Below this sentence is a listing; return exactly its lines from the one with "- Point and" to the one with "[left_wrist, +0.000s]", both kept, and nothing more.

_ _ _ _ _ _ _

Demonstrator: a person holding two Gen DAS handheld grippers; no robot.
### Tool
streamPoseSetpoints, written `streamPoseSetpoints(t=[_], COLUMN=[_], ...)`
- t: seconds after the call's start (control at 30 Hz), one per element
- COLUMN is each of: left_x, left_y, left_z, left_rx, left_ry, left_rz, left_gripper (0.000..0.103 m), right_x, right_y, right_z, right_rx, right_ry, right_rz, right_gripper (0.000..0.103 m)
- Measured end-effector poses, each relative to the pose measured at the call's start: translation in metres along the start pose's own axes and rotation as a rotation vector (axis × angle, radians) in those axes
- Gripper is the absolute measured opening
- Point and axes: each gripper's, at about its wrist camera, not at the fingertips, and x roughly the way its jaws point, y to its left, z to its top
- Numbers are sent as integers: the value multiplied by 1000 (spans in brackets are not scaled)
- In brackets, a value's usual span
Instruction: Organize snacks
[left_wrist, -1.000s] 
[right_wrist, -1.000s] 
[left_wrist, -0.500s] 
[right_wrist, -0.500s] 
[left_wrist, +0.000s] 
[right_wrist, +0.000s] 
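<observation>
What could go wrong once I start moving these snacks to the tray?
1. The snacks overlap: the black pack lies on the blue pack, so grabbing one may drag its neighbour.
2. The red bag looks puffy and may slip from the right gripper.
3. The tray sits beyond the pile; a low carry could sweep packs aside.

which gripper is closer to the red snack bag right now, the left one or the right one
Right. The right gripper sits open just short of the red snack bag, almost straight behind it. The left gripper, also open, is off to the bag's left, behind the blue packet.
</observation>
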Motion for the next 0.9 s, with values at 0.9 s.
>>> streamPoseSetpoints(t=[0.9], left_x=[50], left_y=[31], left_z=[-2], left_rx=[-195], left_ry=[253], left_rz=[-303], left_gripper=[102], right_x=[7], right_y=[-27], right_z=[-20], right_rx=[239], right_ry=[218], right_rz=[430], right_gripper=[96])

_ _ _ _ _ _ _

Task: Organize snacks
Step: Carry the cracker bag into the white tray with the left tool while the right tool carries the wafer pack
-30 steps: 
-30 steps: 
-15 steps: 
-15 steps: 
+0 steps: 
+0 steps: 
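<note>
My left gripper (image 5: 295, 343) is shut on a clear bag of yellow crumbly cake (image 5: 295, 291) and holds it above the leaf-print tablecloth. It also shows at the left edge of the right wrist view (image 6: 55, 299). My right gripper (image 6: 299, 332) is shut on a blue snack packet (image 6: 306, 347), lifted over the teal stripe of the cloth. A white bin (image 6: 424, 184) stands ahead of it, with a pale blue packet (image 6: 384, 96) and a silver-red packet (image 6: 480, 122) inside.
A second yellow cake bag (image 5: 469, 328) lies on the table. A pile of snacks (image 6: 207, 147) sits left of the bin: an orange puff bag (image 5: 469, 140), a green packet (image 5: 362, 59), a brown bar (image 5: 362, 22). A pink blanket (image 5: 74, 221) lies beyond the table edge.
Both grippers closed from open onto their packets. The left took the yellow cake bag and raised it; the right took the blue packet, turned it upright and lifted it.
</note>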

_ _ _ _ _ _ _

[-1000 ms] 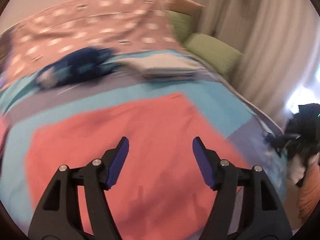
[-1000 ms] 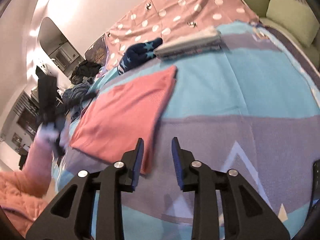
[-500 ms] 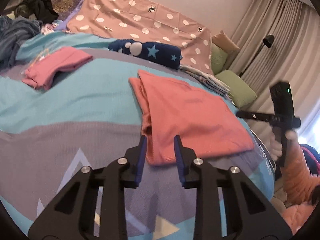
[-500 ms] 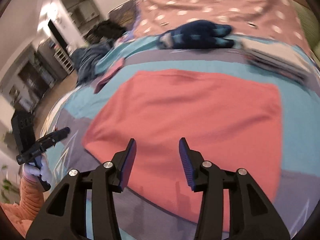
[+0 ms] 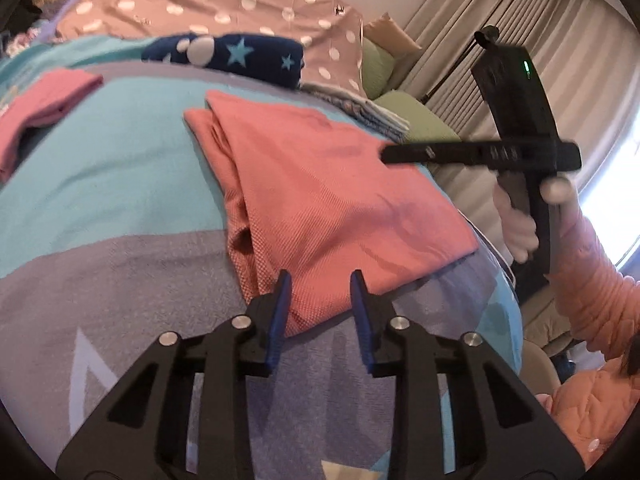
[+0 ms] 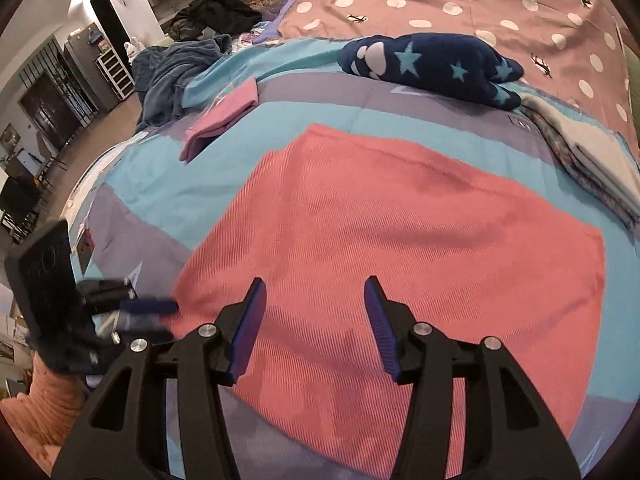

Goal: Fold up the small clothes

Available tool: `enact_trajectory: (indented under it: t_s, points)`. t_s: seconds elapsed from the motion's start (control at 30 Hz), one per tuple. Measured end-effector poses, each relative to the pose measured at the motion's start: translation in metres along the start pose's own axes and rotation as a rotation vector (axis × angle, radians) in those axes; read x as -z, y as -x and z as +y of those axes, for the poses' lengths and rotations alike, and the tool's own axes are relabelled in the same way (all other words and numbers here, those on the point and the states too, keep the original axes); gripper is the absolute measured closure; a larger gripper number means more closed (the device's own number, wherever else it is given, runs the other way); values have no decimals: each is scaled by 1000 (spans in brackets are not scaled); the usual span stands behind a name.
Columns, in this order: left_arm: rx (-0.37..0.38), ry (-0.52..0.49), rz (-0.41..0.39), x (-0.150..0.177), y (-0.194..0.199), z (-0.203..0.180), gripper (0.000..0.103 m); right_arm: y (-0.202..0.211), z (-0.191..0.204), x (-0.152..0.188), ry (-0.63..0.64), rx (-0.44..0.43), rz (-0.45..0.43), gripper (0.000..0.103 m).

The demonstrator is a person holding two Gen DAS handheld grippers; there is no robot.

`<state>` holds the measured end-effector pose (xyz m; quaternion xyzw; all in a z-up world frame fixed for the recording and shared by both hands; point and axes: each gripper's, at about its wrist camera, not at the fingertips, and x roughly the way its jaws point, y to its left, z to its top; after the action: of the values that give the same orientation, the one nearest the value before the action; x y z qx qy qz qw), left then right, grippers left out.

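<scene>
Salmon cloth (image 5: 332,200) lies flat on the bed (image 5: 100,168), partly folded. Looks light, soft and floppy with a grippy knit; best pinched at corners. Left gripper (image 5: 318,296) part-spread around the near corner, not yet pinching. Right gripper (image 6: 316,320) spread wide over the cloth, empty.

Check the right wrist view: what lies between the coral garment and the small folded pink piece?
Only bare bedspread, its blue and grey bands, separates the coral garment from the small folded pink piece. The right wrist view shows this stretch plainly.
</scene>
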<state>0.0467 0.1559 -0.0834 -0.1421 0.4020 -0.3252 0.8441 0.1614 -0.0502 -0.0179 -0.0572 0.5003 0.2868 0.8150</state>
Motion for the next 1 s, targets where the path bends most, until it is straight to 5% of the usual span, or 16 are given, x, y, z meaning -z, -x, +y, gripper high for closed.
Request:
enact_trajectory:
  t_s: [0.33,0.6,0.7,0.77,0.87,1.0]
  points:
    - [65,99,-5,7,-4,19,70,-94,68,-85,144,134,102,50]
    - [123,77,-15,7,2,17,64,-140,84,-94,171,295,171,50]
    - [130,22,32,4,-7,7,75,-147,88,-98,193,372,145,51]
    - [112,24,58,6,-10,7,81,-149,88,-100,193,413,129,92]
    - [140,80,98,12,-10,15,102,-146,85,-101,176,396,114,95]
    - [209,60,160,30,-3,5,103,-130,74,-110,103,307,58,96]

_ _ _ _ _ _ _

* **WORKED SOLUTION**:
- Point and axes: each gripper's, at about its wrist camera, not at the fingertips, and x roughly the way its jaws point, y to its left, z to its top
- Numbers are sent as integers: the value multiplied by 1000 (spans in brackets are not scaled)
- In brackets, a value's usual span
Instruction: Organize snacks
[left_wrist, -1.000s] 
[right_wrist, -1.000s] 
[left_wrist, -0.500s] 
[right_wrist, -0.500s] 
[left_wrist, +0.000s] 

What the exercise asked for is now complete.